Excessive proinflammatory cytokine and chemokine responses of human monocyte-derived macrophages to enterovirus 71 infection

Abstract

Background: The levels of proinflammatory cytokine or chemokine in blood and cerebrospinal fluid are thought to be one of predictors for clinical severity of enterovirus 71 (EV71) infection, yet the cellular sources or signalling mechanism remain undefined. Here, we focused on the response of human primary monocyte-derived macrophages (MDMs) to EV71 virus and its possible mechanisms.

Methods: Human primary MDMs were infected by EV71 virus in vitro. Infectivity and viral replication were assayed, and cytokine responses were determined by Cytometric Bead Array(CBA) analysis. The relative changes of Toll-like receptors, retinoic acid-inducible gene I (RIG-I) and melamoma differentiation associated gene 5 (MDA5) mRNA expression were detected by real-time RT-PCR.

Results: Effective infection and viral replication were detected in EV71-infected MDMs. The titters of progeny virus released from EV71-infected MDMs gradually increased from 6-h to 48-h point of infection (POI.).
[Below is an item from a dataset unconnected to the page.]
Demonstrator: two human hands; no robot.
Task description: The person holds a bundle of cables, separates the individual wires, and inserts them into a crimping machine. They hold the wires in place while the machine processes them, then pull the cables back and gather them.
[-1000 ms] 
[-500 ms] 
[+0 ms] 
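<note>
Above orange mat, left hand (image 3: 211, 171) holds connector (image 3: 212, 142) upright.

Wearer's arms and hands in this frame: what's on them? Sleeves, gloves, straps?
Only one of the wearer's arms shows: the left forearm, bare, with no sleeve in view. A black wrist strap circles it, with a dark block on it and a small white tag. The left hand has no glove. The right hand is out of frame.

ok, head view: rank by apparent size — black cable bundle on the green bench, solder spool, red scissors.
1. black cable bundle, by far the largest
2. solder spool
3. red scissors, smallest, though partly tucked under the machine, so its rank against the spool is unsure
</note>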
Proinflammatory cytokines: IL-1, IL-6, TNF-α but not IFN-α and γ were induced in MDMs by EV71. EV71 infection significantly increased the release of IL-8, IP-10 and RANTES at 12-h or 24-h POI. Upregulation of TLR2, TLR7 and TLR8 mRNA expression rather than TLR3, TLR4, TLR6, TLR9, TLR10, RIG-I, MDA5 were found at different time points in EV71-infected MDMs.
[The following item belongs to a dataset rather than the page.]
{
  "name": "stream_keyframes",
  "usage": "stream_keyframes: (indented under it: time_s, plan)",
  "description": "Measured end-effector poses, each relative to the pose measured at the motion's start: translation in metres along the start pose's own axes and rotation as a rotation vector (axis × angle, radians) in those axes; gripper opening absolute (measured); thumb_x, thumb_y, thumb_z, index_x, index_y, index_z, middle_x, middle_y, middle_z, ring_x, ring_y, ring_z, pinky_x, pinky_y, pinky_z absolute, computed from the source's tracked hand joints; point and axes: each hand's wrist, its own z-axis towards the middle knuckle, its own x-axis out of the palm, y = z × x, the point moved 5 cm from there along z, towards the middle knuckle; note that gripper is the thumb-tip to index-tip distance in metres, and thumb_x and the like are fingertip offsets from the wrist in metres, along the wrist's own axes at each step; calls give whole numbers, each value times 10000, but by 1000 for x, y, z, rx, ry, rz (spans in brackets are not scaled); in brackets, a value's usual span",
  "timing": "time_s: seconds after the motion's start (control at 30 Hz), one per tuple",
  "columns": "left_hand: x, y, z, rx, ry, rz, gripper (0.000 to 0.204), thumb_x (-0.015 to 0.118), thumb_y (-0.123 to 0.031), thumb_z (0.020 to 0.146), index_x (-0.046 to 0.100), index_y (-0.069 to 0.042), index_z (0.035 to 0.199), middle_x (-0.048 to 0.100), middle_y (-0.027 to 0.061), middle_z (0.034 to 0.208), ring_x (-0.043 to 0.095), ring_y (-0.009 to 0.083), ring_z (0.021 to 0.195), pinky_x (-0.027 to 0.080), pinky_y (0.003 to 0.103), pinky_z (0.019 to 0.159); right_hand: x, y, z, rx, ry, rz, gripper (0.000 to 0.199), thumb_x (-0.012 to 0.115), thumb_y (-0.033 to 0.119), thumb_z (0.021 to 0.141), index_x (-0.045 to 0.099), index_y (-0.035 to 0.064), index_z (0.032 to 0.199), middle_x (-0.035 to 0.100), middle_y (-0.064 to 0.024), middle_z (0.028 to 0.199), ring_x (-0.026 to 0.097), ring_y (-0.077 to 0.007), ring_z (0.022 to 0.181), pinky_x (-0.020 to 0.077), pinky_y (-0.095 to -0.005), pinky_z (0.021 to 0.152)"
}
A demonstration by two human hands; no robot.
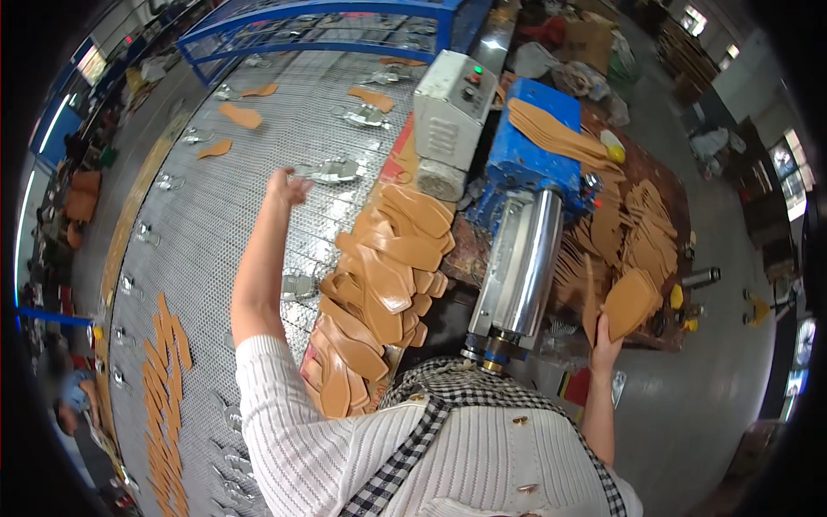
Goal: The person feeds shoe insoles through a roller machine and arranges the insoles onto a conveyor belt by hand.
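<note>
My left hand (pixel 288 186) is stretched out over the metal mesh conveyor, its fingers apart and nothing seen in them. Just beside it lies a shiny metal holder (pixel 334 171) on the mesh. My right hand (pixel 606 341), out to the right, is closed on tan insoles (pixel 631 304); a single insole (pixel 590 297) stands on edge at its left. Between my arms, a heap of glossy tan insoles (pixel 379 267) covers the board along the conveyor's right edge.
A machine with a steel roller (pixel 522 267) and blue housing (pixel 532 142) stands before me, insoles on top. Left of it is a grey control box (pixel 452 108). More insoles (pixel 648 228) pile on the right table. A blue frame (pixel 319 30) spans the conveyor's far end. Another person (pixel 77 401) is far left.
</note>
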Motion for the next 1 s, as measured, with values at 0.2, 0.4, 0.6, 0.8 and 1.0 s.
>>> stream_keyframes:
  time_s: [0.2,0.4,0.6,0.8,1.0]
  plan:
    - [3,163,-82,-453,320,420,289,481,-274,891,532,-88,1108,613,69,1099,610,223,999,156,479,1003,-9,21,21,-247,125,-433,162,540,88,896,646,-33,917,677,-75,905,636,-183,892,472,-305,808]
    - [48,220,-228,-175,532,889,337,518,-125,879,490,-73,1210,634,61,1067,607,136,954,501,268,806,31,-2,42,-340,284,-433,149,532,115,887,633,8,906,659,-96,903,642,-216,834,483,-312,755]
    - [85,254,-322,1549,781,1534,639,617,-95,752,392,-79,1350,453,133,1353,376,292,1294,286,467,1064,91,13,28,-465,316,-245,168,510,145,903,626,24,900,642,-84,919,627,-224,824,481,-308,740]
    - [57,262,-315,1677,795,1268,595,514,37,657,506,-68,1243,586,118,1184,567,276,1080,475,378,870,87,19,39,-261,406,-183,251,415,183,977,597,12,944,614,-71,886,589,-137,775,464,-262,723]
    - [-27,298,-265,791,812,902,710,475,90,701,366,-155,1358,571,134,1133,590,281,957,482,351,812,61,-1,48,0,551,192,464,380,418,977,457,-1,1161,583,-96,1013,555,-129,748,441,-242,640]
Conclusions: Our findings suggested that macrophages are not only the important target cells but also the effectors during EV71 infection, and they may play an important role in the pathogenesis of EV71 infection. And the proinflammatory cytokine and chemokine responses in EV71-infected MDMs may be mediated by the activation of differential pattern of TLRs.

Figure 1

A dose-dependent infection of EV71 virus in human monocyte-derived macrophages (MDMs). Immunofluorescence staining of EV71 VP1 in mock- or EV71-infected MDMs was assayed at 24-h POI. A. mock, B. UV-inactivated EV71 infection, C. EV71 infection at a MOI of 0.1, D. EV71 infection at a MOI of 0.5, E. EV71 infection at a MOI of 1, F. EV71 infection at a MOI of 5.

Figure 2

Viral replication of EV71-infected human MDMs. Viral gene copies were quantified by real-time RT-PCR. Supernatants from infected cells were collected at designated time points post inoculation of EV71 at a MOI of 5 and the viral titter was measured by TCID50 analysis on Vero cells. A. the change of VP1 gene. The number of gene copy was normalized to 10⁴copies of β-actin and expressed as mean ± standard error (SEM) from eight independent experiments, and each experiment was performed in triplicates. B. viral titters of EV71-infected MDMs cultures. The data were expressed as mean ± SEM from 8 independent experiments.

Figure 3

Proinflammatory cytokines IL-1β, IL-6 and TNF-α induced in EV71 infected MDMs. MDMs were infected with or without EV71 (live or UV-inactivated) at MOI of 5. Culture supernatants were harvested at 12-h and 24-h after infection to measure the indicated cytokines by CBA as described in Methods section. Data are expressed as mean ± SEM from eight independent experiments performed in triplicates. (*, P < 0.05 and **, P < 0.01).

Figure 4

Chemokines induced in MDMs infected with EV71 and (or) UV-inactivated EV71. MDMs were infected with or without EV71 (live or UV-inactivated) at MOI of 5 for 12-h and 24-h. The chemokines including IP-10, MCP-1, RANTES, IL-8, MIG concentration in the supernatants at 12-h and 24-h was measured by CBA. Data are expressed as mean ± SEM from eight independent experiments performed in triplicates. (*, P < 0.05 and **, P < 0.01).

Figure 5

A higher mRNA expression of TLR2, TLR7 and TLR8 were induced in MDMs infection with EV71. The mRNA expression of TLR2, TLR3, TLR4, TLR6, TLR7, TLR8, TLR9, TLR10, RIG-1 and MDA-5 were performed by SYBR green real-time RT-PCR. The relative change of mRNA expression was analyzed using △△CT method. To standardize results for variability in cDNA quantity, we expressed them with target gene/β-actin as 1 in mock at 6-h POI. Data are expressed as mean ± SEM from eight independent experiments performed in triplicates (*, P < 0.05 and **, P < 0.01).